Subsequently, it has attempted to deny this via an allegation that wages for the workers concerned have been paid into accounts, in their names, held in Finansbank, in Amsterdam, Netherlands. They claim these accounts have since been transferred to Turkey.

How convenient. Rights legislation in Turkey has long been a matter of contention even within the EU itself.

Meanwhile, Gama has reportedly imported another 60 Turkish workers into Ireland, and threatened last week not only to sack the existing Gama employees, but to evict them from their tied accommodation in Ballymun.

In executing this last step, the company was, however, forestalled by comments last week in Leinster House by Taoiseach Bertie Ahern that such behaviour would be unacceptable.

However the Taoiseach's intervention does not vindicate the Dublin Government, nor the local authorities, which have awarded major contracts to Gama Construction without any adequate investigation of their work practices or company procedures.

In fact, it was only on revelations by Joe Higgins that the government, in the name of Minister Mícheál Martin, announced a halt to the issuing of work permits to Gama until his department's investigation was complete.

Martin also announced an increase of some 50% in his department's inspectorate (from 21 to 30) in March.

Who are Gama?

Gama construction is a multinational company with contracts in oil and gas exploration construction across the world, including the development of the Kashagan oil fields in Kazakhstan, employing 10,000 people, and other contracts in Saudi Arabia, Eastern Europe and Russia.

In Ireland, Gama has major contracts for construction projects for Huntstown and Tynagh power stations, government road contracts for the Ennis and Ballincollig bypasses and several local authority housing developments, including the two Gama sites in Ballymun and one in Balgaddy, Clondalkin.

Since January 2004, 1,000 work permits have been issued to Gama Construction, despite the ban, since April 2003, on permits for construction workers where there is no shortage of local indigenous employees with required skills, or the requirement that the company awarded such work permits be based in Ireland.

All the contracts Gama has are government or local authority contracts. As Councillor Dessie Ellis points out, this raises fundamental questions about the government's procurement policies. "Why is it that the clear equality provisions which are part of the Good Friday Agreement governing employment in the statutory bodies, are not a part of the Dublin government's employment or procurement policies?" he asks.

More gravy

"How can it be that the government can award multimillion-euro contracts to companies which often are in a position to tender lower than indigenous competitors, precisely because they exploit workers in the way that Gama is doing.
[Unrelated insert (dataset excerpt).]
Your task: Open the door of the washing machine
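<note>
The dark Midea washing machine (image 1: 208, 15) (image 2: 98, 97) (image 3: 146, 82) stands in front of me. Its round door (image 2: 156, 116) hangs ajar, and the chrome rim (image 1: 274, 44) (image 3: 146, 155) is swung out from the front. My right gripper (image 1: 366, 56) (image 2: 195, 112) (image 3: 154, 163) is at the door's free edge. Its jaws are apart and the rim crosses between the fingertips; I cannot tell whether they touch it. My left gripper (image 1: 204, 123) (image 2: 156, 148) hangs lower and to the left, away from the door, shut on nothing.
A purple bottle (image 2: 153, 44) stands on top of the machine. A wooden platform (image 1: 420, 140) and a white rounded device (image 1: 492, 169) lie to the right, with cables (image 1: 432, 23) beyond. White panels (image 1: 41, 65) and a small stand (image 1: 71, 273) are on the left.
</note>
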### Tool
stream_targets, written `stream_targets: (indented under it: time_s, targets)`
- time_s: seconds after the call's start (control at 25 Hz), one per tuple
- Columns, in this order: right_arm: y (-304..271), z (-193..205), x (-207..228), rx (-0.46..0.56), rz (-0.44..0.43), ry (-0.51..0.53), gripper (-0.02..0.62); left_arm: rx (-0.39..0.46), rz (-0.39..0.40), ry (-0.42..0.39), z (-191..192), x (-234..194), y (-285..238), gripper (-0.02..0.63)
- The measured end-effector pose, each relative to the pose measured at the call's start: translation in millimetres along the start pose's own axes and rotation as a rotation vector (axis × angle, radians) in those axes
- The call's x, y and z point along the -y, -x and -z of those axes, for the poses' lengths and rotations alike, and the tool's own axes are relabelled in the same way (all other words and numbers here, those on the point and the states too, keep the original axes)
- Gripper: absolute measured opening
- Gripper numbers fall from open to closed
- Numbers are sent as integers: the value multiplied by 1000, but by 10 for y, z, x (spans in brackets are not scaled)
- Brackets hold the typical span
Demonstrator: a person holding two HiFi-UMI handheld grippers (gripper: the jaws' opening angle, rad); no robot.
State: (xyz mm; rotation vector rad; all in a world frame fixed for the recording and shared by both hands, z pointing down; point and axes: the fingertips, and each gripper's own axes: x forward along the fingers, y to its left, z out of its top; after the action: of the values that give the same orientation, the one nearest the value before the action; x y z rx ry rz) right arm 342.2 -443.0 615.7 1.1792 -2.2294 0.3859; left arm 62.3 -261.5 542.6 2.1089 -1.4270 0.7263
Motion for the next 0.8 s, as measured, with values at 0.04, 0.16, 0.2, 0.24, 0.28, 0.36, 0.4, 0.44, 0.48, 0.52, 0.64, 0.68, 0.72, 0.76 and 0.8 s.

"Only last week, the planning application by Gama Construction for the contract in Poppintree was agreed. The project is to build 270 apartments and houses. In return for this contract, Gama received the gift of the land upon which the housing is to be built and has also given an undertaking to finance €15 million provision of community facilities, including upgrading the local park, which local people have fought so hard to win."

Is this the message from Bertie Ahern to Gama Construction? To endorse the denial of wages to their workers and illegally return the workers to Turkey, where no doubt they will run into some difficulty in collecting their outstanding wages legally due them for work on government contracts?

How can the Dublin City councillors, or the government, stand over such a deal, given recent revelations about Gama?